Juniors returned to campus from #sb2k16 to make a choice more fraught with repercussions than marriage or their vote in the 2016 election: whether to write a senior thesis. Facing the decision myself, I’ve spent the past few weeks flipping my thesis coin to the “yes” side and back as I learned more about the process. Every senior I’ve spoken to this year seemed to have a genuine passion for their topic…which tended to dissolve into frazzled disdain by March. As much as I love to write myself, I was too intimidated by stories of changing topics (more than once), Widener marathons and infinite revisions to readily proclaim my own scholastic intentions at the release of this year’s application.
With the proposal deadline for English concentrators fast approaching, it’s easy to get lodged between a thesis-less rock and an overcommitted place. My mind’s now mercifully made up, but others’ may not be. I turned to the time-honored tradition of Ye Olde Pro-Con Soliloquy to make the decision a little easier for the other juniors who contemplate the same choice.
To thesis, or not to thesis–that is the question:
Whether ‘tis nobler in the mind to suffer
The agony and edits of outrageous writing,
Or to hold college enjoyments high,
And through laziness avoid it. To party, to sleep–
No thesis–and by sleep to say we avoid
Widener, and the thousand hours writing
A thesis is heir to. ‘Tis a senior freedom
Devoutly to be wished. To party, to drink–
To drink, perchance to think–ay, there’s the rub;
For in Tequila shots regrets may come
When we have forgoed this lofty project
To give us pause. There’s the respect
That makes a reward of a long thesis.
For who would face the red penn’d critiques,
Th’ Lamonster nights, dragg’d suitcase of books,
The sharp pangs of undercaffienation,
The dreaded deadlines, and the Gnomon
Price for a hard copy, if not to make
A work that defines thy final studies?
Yet this merit arises from cruelty
Bound to one topic, to reading endless
And nights long, premature arthritis awaits.
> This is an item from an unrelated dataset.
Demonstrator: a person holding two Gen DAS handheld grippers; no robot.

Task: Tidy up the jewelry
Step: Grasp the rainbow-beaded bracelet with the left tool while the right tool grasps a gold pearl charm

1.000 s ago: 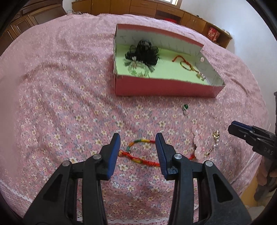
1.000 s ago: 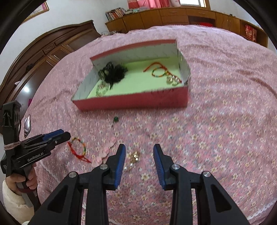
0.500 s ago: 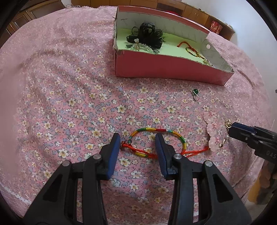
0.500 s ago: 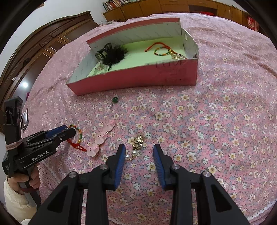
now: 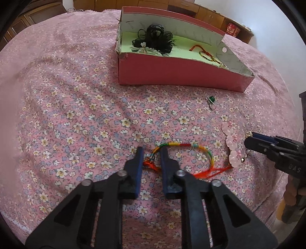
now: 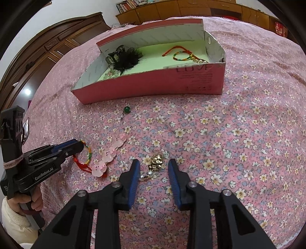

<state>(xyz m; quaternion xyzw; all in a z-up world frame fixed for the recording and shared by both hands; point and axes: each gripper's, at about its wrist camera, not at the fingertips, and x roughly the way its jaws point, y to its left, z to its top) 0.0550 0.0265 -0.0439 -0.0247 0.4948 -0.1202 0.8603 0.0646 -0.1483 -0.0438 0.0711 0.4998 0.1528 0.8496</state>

Why select this scholastic torture,
To cry and doze over thick dog-eared books,
But for dread of something after Harvard,
The unsecured job offer, a fret that
Joins all English students in mutual woe
And make us rather choose the tough thesis
Than succumb to inebriated seniority.
Thus Harvard doth make try-hards of us all,
And wipes tomorrow’s graduates of wants
Grown in merry drink and social spaces,
Minds clouded o’er with ambitious work.
Passion, tis true, doth promote the thesis
To highest intellectual degree,
Proving thy worth. Thesis or no thesis,
One may find happiness in either side:
Through inner content are choices justified.